Que bom que temos um cidadão presidindo a agência reguladora da moeda. E que infelicidade chamar alguém assim com o intuito de diminuir.
Entendo que o presidente da República usou essa expressão também com o sentido de evidenciar seu desconhecimento pessoal: aquele ali, aquele rapaz, não conheço a pessoa, aquele cidadão anônimo, sem padrinho, um “não eleito” e que não escolhi.
A impessoalidade diminui a pessoa na pátria do “sabe-com-quem-está-falando”, mas é, ao mesmo tempo, um dos princípios orientadores da administração pública, segundo a Constituição (art. 37). O presidente do Banco Central não tem de ser amigo, aliado ou escolhido do PR, melhor que não seja, e é a lei: está em jogo o interesse público.
Pelo mesmo motivo, convém lembrar, a diretoria do BC é colegiada, do tipo que decide em conjunto, e eles são nove.

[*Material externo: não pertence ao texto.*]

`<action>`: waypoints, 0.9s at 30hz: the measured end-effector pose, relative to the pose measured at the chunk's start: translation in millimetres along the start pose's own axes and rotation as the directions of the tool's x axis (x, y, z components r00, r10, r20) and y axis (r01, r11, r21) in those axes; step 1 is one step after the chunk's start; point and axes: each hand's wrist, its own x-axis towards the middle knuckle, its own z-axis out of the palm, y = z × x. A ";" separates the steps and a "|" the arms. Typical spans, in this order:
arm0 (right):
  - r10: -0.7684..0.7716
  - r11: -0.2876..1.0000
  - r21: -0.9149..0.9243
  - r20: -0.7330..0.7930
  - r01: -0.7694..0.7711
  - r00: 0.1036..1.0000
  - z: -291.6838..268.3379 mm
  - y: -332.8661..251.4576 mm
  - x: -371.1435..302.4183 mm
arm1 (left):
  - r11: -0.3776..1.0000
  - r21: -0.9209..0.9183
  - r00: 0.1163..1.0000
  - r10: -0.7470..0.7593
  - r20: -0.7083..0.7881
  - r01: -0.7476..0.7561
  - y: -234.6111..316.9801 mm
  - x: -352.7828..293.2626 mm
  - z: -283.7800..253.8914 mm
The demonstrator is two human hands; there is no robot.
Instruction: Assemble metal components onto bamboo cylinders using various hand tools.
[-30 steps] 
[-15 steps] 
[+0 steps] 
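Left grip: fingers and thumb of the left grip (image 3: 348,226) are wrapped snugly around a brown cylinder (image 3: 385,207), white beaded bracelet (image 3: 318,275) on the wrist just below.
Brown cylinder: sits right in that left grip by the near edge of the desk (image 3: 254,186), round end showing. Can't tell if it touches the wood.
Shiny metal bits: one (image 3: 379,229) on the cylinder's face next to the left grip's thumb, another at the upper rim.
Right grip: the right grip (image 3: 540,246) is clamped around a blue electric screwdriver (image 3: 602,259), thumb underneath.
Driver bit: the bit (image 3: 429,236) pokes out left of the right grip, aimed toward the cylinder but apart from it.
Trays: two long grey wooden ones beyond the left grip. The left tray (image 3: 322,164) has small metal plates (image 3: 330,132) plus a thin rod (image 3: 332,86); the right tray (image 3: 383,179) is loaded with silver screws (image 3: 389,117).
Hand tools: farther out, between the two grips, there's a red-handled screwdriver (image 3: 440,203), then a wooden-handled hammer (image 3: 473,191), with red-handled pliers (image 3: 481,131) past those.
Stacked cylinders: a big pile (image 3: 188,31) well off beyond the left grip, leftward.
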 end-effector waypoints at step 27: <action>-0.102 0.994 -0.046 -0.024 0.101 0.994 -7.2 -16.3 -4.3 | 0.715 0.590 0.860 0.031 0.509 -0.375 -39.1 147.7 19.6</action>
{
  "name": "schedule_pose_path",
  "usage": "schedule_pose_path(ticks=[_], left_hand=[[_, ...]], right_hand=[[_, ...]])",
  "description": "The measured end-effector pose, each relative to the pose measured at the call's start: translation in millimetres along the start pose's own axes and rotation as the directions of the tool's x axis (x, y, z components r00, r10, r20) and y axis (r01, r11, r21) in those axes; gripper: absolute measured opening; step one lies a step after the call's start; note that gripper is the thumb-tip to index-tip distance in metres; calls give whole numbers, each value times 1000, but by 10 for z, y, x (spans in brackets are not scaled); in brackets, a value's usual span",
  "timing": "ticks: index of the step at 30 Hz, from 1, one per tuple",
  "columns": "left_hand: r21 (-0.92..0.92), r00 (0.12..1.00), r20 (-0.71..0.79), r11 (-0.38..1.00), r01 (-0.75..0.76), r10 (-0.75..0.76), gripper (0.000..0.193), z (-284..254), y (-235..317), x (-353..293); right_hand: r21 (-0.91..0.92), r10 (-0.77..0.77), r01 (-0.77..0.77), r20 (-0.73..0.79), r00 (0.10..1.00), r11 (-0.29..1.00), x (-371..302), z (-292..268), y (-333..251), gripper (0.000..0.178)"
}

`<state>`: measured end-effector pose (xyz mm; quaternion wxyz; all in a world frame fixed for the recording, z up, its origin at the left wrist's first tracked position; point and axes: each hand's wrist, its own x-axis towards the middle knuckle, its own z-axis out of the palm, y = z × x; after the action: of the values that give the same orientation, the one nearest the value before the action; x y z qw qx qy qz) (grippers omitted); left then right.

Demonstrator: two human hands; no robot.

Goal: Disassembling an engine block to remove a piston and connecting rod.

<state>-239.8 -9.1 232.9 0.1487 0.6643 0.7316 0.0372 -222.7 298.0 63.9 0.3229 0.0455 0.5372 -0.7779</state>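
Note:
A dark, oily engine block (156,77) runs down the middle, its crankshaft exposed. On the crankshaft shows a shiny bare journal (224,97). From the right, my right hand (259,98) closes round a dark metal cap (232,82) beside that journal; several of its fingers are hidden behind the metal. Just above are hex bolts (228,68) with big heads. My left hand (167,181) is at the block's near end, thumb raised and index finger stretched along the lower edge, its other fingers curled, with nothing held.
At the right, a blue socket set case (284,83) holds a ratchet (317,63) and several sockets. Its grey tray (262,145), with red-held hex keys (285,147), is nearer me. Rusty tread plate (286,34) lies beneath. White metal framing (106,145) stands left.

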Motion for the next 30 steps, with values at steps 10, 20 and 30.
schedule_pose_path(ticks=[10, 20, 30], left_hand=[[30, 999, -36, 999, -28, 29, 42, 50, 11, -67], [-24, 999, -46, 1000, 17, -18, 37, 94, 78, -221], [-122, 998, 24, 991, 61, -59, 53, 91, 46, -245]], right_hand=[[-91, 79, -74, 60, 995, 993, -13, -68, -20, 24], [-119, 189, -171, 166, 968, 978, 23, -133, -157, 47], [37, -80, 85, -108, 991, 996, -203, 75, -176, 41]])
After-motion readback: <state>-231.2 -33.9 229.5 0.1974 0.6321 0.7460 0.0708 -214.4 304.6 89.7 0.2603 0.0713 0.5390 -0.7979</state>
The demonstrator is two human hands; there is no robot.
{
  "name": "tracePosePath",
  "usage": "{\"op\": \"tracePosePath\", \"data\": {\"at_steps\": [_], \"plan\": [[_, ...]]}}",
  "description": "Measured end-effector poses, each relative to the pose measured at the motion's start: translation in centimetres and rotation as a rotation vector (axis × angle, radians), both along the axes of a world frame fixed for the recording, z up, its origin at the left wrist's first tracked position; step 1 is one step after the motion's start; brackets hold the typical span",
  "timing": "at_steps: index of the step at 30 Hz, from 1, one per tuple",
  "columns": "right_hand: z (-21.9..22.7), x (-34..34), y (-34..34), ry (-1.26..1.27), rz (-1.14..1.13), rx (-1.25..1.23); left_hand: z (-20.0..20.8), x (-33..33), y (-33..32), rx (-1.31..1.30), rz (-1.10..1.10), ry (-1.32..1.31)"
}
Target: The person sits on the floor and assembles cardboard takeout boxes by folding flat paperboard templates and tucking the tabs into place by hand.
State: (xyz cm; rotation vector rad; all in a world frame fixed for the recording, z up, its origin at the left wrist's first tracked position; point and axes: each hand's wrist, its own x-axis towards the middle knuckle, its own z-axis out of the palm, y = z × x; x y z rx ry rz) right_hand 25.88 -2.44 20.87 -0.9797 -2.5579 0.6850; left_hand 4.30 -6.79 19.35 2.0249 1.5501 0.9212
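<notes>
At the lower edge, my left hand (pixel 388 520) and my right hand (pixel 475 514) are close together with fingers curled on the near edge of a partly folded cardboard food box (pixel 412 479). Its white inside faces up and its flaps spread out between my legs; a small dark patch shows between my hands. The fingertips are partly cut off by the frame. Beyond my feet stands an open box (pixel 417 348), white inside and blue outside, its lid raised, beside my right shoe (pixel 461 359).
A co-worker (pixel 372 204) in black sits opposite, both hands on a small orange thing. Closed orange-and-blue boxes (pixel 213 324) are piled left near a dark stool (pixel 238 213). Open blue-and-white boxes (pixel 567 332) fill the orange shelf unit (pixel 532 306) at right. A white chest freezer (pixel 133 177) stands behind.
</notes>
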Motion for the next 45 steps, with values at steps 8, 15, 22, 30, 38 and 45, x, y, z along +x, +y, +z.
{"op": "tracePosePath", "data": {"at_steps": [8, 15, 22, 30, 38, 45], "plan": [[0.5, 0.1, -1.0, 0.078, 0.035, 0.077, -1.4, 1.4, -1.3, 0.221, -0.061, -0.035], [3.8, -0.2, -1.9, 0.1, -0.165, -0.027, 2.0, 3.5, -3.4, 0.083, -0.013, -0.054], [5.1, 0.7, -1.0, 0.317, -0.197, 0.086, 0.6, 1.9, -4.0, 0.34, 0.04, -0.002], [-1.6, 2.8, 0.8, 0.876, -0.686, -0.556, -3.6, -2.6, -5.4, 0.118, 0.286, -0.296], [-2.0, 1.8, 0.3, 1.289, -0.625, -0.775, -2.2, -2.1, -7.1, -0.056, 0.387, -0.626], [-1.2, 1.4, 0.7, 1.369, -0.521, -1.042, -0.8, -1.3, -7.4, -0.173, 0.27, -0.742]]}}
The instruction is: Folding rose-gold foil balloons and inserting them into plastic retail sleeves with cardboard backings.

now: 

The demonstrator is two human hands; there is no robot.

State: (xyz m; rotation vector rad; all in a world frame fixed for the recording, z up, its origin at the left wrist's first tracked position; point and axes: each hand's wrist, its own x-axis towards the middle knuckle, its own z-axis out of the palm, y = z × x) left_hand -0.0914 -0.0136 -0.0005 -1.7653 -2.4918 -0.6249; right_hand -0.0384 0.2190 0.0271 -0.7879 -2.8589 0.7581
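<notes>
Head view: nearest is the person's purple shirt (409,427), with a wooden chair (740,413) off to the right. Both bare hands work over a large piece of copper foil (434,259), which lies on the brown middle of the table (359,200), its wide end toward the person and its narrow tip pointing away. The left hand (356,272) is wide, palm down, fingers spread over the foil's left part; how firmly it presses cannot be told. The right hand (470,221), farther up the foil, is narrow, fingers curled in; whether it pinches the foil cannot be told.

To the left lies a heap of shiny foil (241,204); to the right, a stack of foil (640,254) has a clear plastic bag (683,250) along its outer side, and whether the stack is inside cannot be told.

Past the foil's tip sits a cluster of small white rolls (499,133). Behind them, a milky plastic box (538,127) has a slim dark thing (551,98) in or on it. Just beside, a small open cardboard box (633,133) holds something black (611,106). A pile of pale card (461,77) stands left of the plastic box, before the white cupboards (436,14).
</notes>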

É grotesco, ainda que não inconstitucional, o Presidente da República ralhar em público com o presidente do BC. Não sei bem qual a diferença entre isso e a diatribe do presidente anterior contra os conselheiros da Anvisa e outros órgãos técnicos da Saúde. Nesses casos, ficou estabelecido que se tratava de “ataques à ciência”. E agora?
O que dizer quando o presidente quer atropelar o BC na sua rotina de execução do sistema de metas para a inflação, e fazer política monetária lá do Palácio? E quando diz que os livros de economia não servem mais?
É mais fácil, ao menos na aparência, duvidar do saber especializado dos economistas do que do dos profissionais da saúde
É mais fácil, ao menos na aparência, duvidar do saber especializado dos economistas do que do dos profissionais da saúde. A “medicina alternativa” em economia é bem popular e, em geral, inofensiva. Só deixa de ser quando é levada a sério para substituir a medicina convencional.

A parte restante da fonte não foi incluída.